I have an SQL query as follows:

    $tagID = mysql_query("SELECT tagID FROM tags WHERE tagName = '$tag'");
     echo $tagID;

I want $tagID to contain something like 3, or 5, or any integer. But when I echo it, the output is:

resource id #4

How can I make it a simple integer?

Answer 1

$result = mysql_query("SELECT tagID FROM tags WHERE tagName = '$tag'"); // figure out why an existing tag gets the ID zero instead of 'tagID'
$row = mysql_fetch_assoc($result);
echo $row["tagID"];

mysql_query() returns result resource, not the value in the query. You have to use fetch functions to get the actual data.

If you want this code to be cleaner, check that $result is not false (query error) and $row is not false (nothing found).

Answer 2

It's always a shock to see not a single programmer in the answers.
I know the OP is not a programmer too, so, my answer would be totally in vain but what the heck.

Here is a example of a thing called a function:

<?
function dbgetvar(){
  $args = func_get_args();
  $query = array_shift($args);
  foreach ($args as $key => $val) {
    $args[$key] = "'".mysql_real_escape_string($val)."'";
  }
  $query = vsprintf($query, $args);

  $res = mysql_query($query);
  if (!$res) {
    trigger_error("dbgetarr: ".mysql_error()." in ".$query);
    return FALSE;
  } else {
    $row = mysql_fetch_row($res);
    if (!$row) return NULL;
    return $row[0];
  }
}

this code can be saved in some configuration file and then called in this manner:

$tagID = dbgetvar("SELECT tagID FROM tags WHERE tagName = %s",$tag);
echo $tagID;

Answer 3

You're missing a single step. Try this:

$resource = mysql_query("SELECT tagID FROM tags WHERE tagName = '$tag'");
$tagID = mysql_fetch_assoc($resource);

print_r($tag_id);

If your query returns more than one row (ie there is more than one tag with the same tagName), you'll want to put it in a loop:

$resource = mysql_query("SELECT tagID FROM tags WHERE tagName = '$tag'");
while($tagID = mysql_fetch_assoc($resource)) {
    echo $tagID['tagID'];
}

Addendum

Although the above code will solve your problem, I urge you to stop right there and learn about mysqli instead. It's a much newer, more robust solution than using the mysql_* functions. From the docs:

The mysqli extension, or as it is sometimes known, the MySQL improved extension, was developed to take advantage of new features found in MySQL systems versions 4.1.3 and newer. The mysqli extension is included with PHP versions 5 and later.

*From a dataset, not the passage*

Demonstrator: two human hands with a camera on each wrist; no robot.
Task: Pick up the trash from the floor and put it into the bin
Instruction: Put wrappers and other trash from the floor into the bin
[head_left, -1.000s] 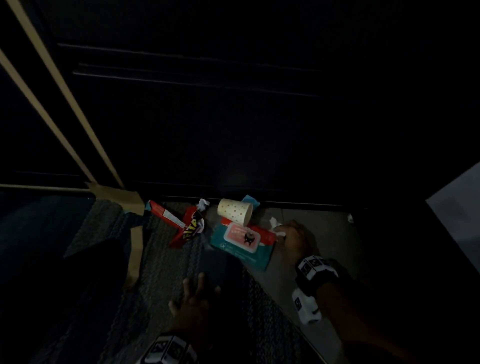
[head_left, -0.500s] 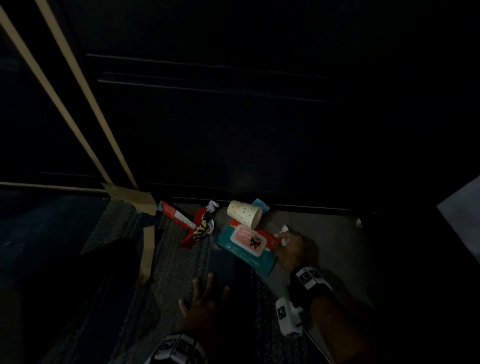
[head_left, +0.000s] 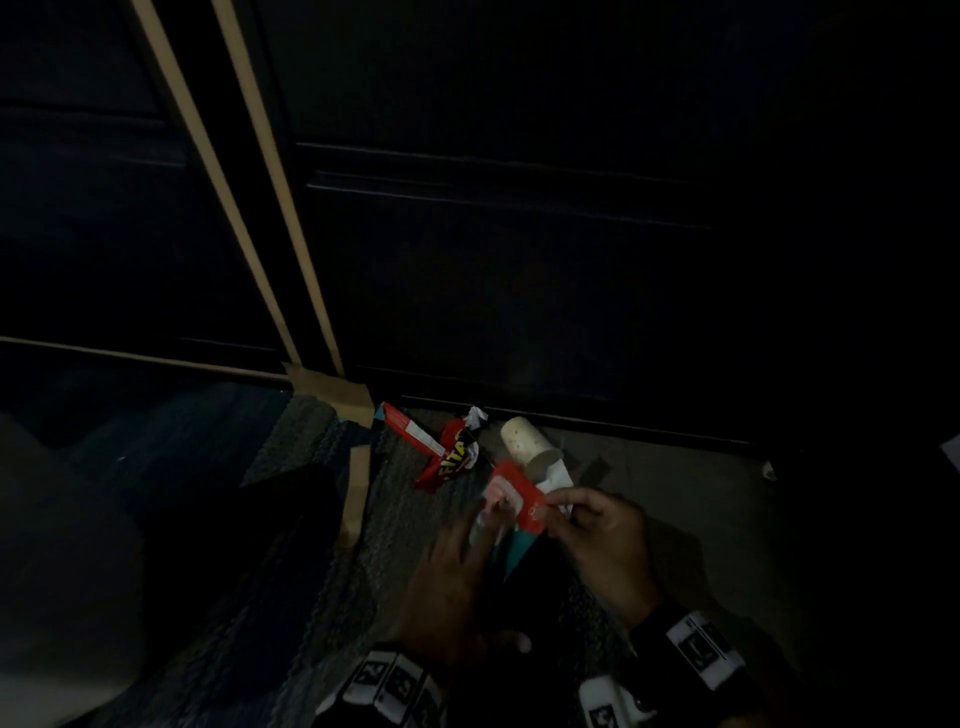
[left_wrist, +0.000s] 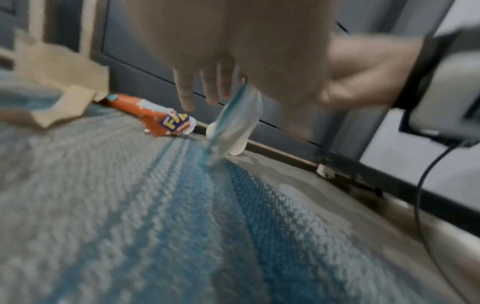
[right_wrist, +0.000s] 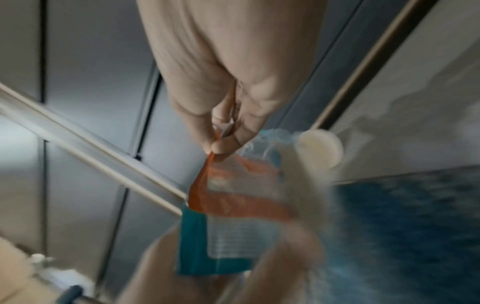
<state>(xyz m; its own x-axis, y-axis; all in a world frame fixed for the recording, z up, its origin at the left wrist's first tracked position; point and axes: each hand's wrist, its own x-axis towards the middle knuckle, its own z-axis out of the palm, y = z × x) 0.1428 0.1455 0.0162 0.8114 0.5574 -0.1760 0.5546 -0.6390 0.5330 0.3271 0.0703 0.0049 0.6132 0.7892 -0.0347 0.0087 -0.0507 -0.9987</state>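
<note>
Head view, L to R; dim lighting.

- Tan tape strips (head_left: 244, 176): upper left, running diag. down dark cabinet front to a tape patch at floor line.
- Woven rug (head_left: 311, 519): grey-blue, lower left to centre of frame.
- Orange-red carton (head_left: 408, 428): lying on rug edge, just below tape patch, by cabinet base.
- Red snack wrapper (head_left: 451, 462): yellow lettering, touching carton's right end; white crumpled scrap at its top.
- Left hand (head_left: 447, 582): lower centre, fingers straight and spread, tips at the pack's left side; grasping nothing that can be seen.
- Wipes pack (head_left: 519, 512): red/teal, centre of frame, lifted off the floor, hanging by its upper edge; lower corner near rug in left wrist view.
- Paper cup (head_left: 524, 441): dotted, on its side on the floor, just above the pack, near cabinet base.
- Right hand (head_left: 597, 530): right of centre, thumb and forefinger pinching pack's top edge.
- Bare floor (head_left: 675, 493): grey, right of rug.
- Bin: cannot tell where.
</note>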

The mysqli extension has a number of benefits, the key enhancements over the mysql extension being:

1. Object-oriented interface
2. Support for Prepared Statements
3. Support for Multiple Statements
4. Support for Transactions
5. Enhanced debugging capabilities
6. Embedded server support

Also from the docs:

If you are using MySQL versions 4.1.3 or later it is strongly recommended that you use [the MySQLi] extension.

Answer 4

The mysql_query function, by itself, returns a 'resource' on success and false on error. In this case, you're getting a resource that has id #44, which is what you might expect from that function.

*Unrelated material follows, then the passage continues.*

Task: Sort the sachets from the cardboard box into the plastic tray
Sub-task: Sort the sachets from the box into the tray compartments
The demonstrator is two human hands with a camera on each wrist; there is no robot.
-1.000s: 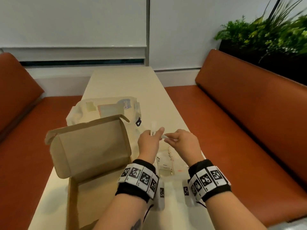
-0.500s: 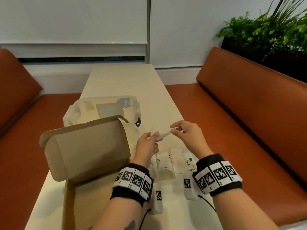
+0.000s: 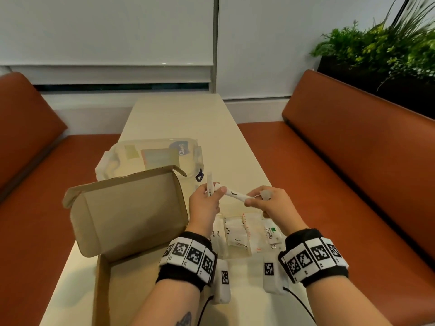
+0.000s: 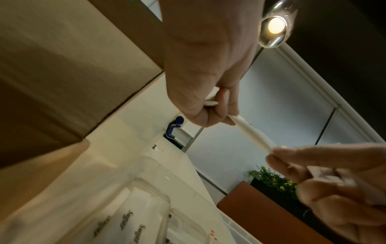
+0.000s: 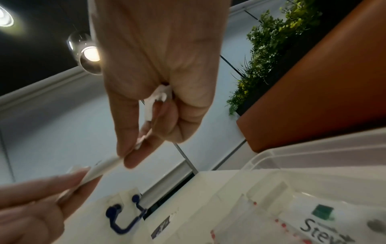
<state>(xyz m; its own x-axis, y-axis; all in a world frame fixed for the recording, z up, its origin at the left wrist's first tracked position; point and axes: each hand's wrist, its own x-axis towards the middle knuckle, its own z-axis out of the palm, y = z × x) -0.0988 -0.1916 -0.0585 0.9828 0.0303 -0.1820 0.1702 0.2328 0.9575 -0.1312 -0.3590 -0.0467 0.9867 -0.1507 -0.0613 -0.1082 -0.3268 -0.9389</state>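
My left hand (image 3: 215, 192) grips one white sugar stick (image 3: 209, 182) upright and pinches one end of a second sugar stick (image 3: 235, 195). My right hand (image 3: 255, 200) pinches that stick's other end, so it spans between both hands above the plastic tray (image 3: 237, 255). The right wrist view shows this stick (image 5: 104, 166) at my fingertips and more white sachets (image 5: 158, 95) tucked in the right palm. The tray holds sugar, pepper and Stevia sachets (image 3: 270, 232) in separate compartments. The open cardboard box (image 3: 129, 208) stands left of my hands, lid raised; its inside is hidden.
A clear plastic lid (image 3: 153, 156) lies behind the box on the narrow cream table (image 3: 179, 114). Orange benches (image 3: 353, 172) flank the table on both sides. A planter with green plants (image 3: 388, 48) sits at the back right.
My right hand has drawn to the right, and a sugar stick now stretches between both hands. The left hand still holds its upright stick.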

What you could do is take the result of mysql_query and use mysql_fetch_assoc to convert the resource to an associative array. (Also check out mysql_fetch_row, or mysql_fetch_field for other techniques). Here's a typical way of structuring this problem:

$query = "SELECT tagID FROM tags WHERE tagName = '$tag'";
$result = mysql_query($query);
$array = mysql_fetch_assoc($result);

$tagID = $array['tagID']; //your integer.

Please see the mysql_query PHP Manual entry for more info. Check out the user comments at the bottom for particularly good advice and sample code.

Answer 5

A SQL query always returns a SQL Resource result, an arguably unreadable object that contains the results of the query. Because of the way that databases are stored, the way that users may want to manipulate data, and the sheer amount of data, it's easier to store it as an identifier than as an object.

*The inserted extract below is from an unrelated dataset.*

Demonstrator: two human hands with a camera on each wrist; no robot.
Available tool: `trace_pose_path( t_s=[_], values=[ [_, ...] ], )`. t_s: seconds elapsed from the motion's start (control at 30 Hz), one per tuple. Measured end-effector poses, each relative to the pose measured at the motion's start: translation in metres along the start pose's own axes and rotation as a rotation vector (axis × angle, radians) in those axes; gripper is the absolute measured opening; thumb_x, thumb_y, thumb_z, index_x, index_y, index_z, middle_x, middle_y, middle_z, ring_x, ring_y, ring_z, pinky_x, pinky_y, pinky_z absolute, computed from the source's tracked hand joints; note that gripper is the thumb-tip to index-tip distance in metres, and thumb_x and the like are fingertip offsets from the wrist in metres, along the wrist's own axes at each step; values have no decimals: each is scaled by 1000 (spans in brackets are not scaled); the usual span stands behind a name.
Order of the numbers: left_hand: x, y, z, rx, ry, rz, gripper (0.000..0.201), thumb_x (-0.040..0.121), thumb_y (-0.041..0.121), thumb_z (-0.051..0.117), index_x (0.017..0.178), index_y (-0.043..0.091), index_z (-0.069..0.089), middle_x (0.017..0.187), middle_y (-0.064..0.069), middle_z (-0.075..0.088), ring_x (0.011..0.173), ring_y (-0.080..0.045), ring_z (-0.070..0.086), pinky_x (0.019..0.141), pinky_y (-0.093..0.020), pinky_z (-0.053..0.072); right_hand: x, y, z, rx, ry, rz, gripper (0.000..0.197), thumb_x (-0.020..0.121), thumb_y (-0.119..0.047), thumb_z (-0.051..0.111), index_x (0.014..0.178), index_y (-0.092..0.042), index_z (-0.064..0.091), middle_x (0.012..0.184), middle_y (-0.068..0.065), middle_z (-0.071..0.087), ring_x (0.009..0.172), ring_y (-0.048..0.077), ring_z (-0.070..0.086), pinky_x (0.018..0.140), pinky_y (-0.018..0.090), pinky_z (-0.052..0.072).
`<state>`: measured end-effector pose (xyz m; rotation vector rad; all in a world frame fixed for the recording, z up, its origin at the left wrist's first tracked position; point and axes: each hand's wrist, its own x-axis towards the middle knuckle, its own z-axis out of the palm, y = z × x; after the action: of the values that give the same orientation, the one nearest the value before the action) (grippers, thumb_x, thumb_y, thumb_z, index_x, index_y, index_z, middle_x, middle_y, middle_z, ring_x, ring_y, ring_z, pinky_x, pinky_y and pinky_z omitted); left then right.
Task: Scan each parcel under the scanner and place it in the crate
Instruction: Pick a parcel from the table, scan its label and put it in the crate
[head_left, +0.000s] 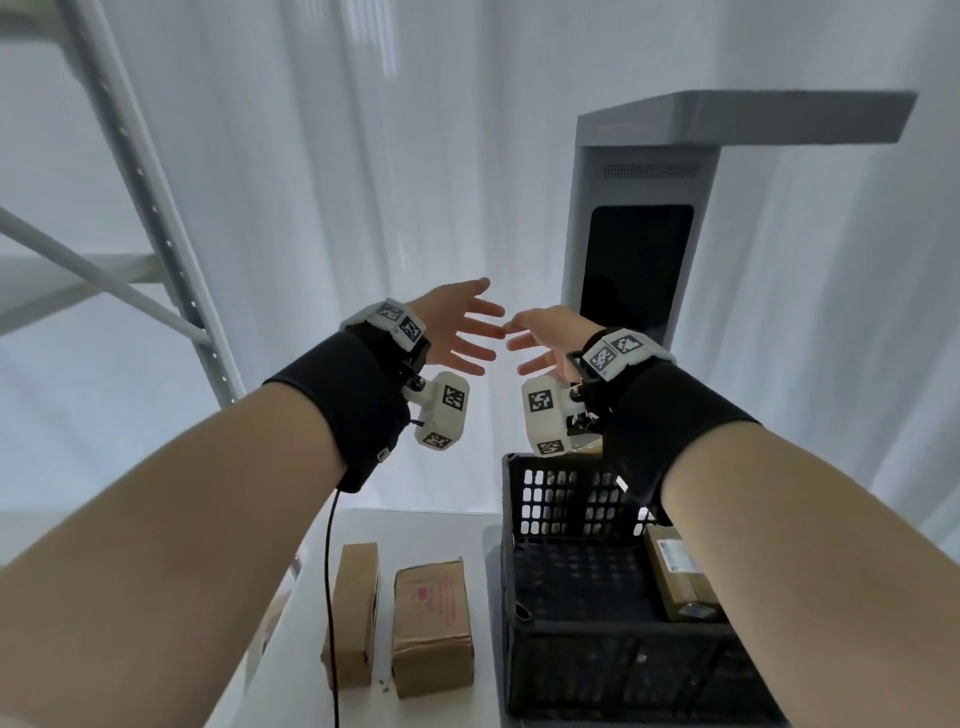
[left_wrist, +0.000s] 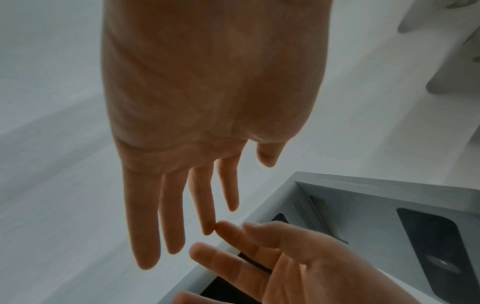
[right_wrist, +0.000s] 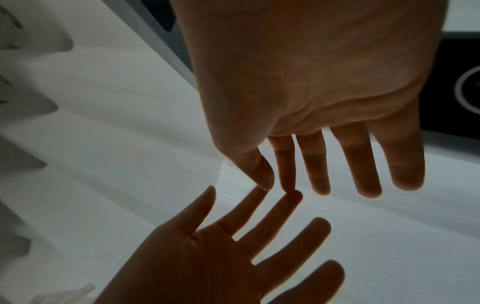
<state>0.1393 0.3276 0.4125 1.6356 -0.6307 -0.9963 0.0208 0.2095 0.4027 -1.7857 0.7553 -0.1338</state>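
Both hands are raised in front of the white curtain, empty, with fingers spread. My left hand (head_left: 462, 327) and right hand (head_left: 540, 340) face each other, and one fingertip of each touches at the middle. The grey scanner (head_left: 639, 218), with its dark screen and overhanging head, stands behind the right hand. Below, two brown cardboard parcels (head_left: 353, 613) (head_left: 432, 626) lie side by side on the white table (head_left: 436, 519). A black perforated crate (head_left: 576, 587) stands to their right with a labelled parcel (head_left: 675, 571) inside at its right wall. In the wrist views, my left hand (left_wrist: 197, 185) and right hand (right_wrist: 324, 160) hold nothing.
A grey metal shelf frame (head_left: 150, 208) rises at the left. A black cable (head_left: 330, 597) hangs from my left wristband over the left parcel. The scanner head (head_left: 769, 117) juts out to the right above the crate.
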Motion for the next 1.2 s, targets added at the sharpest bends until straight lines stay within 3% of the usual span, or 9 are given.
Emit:
trace_pose_path(
  t_s=[0.23, 0.33, 0.43, 0.63, 0.83, 0.9, 0.97, 1.1, 1.2],
  values=[
    [22, 3, -36, -15, 112, 12, 53, 101, 53, 45, 133, 13, 59, 129, -11, 65, 113, -37, 64, 92, -51, 55, 50, -23, 14, -20, -37, -50, 30, 88, -32, 55, 114, -18, 60, 105, -2, 66, 95, 29, 67, 77, 39, 55],
    [30, -13, -50, -17, 158, -22, 52, 101, 52, 44, 134, 14, 59, 129, -10, 65, 115, -37, 64, 94, -52, 54, 72, -17, 32, -37, -79, -29, 30, 89, -32, 53, 115, -18, 60, 107, -1, 66, 97, 29, 66, 73, 37, 54],
    [37, -44, -66, -8, 172, -86, 52, 102, 51, 43, 135, 15, 58, 130, -9, 64, 118, -37, 61, 96, -52, 53, 91, 0, 55, -47, -135, 18, 32, 90, -32, 52, 119, -18, 59, 105, -2, 64, 96, 29, 65, 66, 34, 52],
    [59, -127, -116, -1, 167, -268, 48, 101, 48, 48, 134, 15, 58, 130, -9, 65, 118, -37, 62, 97, -52, 52, 131, 46, 119, -15, -187, 171, 35, 90, -29, 53, 122, -16, 57, 117, 2, 63, 105, 34, 63, 64, 33, 50],
    [91, -202, -152, 12, 149, -444, 38, 102, 40, 47, 128, 15, 60, 129, -7, 66, 117, -36, 62, 99, -51, 52, 158, 102, 173, -19, -203, 359, 36, 89, -29, 53, 122, -15, 56, 118, 2, 63, 102, 33, 63, 78, 40, 50],
    [104, -231, -156, 38, 134, -519, 35, 102, 37, 47, 125, 15, 61, 127, -5, 67, 114, -35, 64, 103, -51, 49, 165, 121, 185, -37, -190, 436, 21, 91, -24, 51, 108, -13, 58, 120, 4, 63, 91, 31, 62, 73, 36, 49],
    [115, -261, -156, 67, 102, -586, 34, 101, 36, 47, 123, 16, 63, 118, -3, 70, 110, -34, 66, 107, -51, 45, 171, 139, 195, -90, -180, 488, 9, 94, -18, 48, 94, -12, 55, 118, 8, 62, 73, 25, 58, 59, 29, 48],
    [126, -307, -150, 91, 27, -693, 25, 100, 37, 47, 102, 20, 65, 115, -2, 71, 115, -35, 65, 112, -50, 40, 180, 169, 213, -162, -168, 577, 21, 94, -20, 47, 113, -12, 54, 121, 10, 62, 70, 28, 56, 54, 28, 44],
    [129, -334, -145, 90, 0, -747, 28, 101, 37, 46, 113, 18, 64, 115, -3, 69, 116, -36, 64, 112, -50, 40, 185, 193, 229, -207, -173, 614, 30, 96, -20, 45, 124, -13, 52, 121, 12, 60, 64, 24, 50, 57, 28, 43]
  ],
)
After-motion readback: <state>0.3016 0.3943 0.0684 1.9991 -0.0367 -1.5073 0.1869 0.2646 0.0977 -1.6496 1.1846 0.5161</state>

To get the data, you need, you must first convert it to an array:

$result = mysql_query("SELECT tagID FROM tags WHERE tagName = '$tag'");
$row = mysql_fetch_assoc($result);
echo $row["tagID"];

(Where $row[column] is the column you want to pull data from(

Or an object:

$result = mysql_query("SELECT tagID FROM tags WHERE tagName = '$tag'");
$object = mysql_fetch_object($result);
echo $object->tagID;

(where $object->column is the column you want to pull data from)

Hope this helps.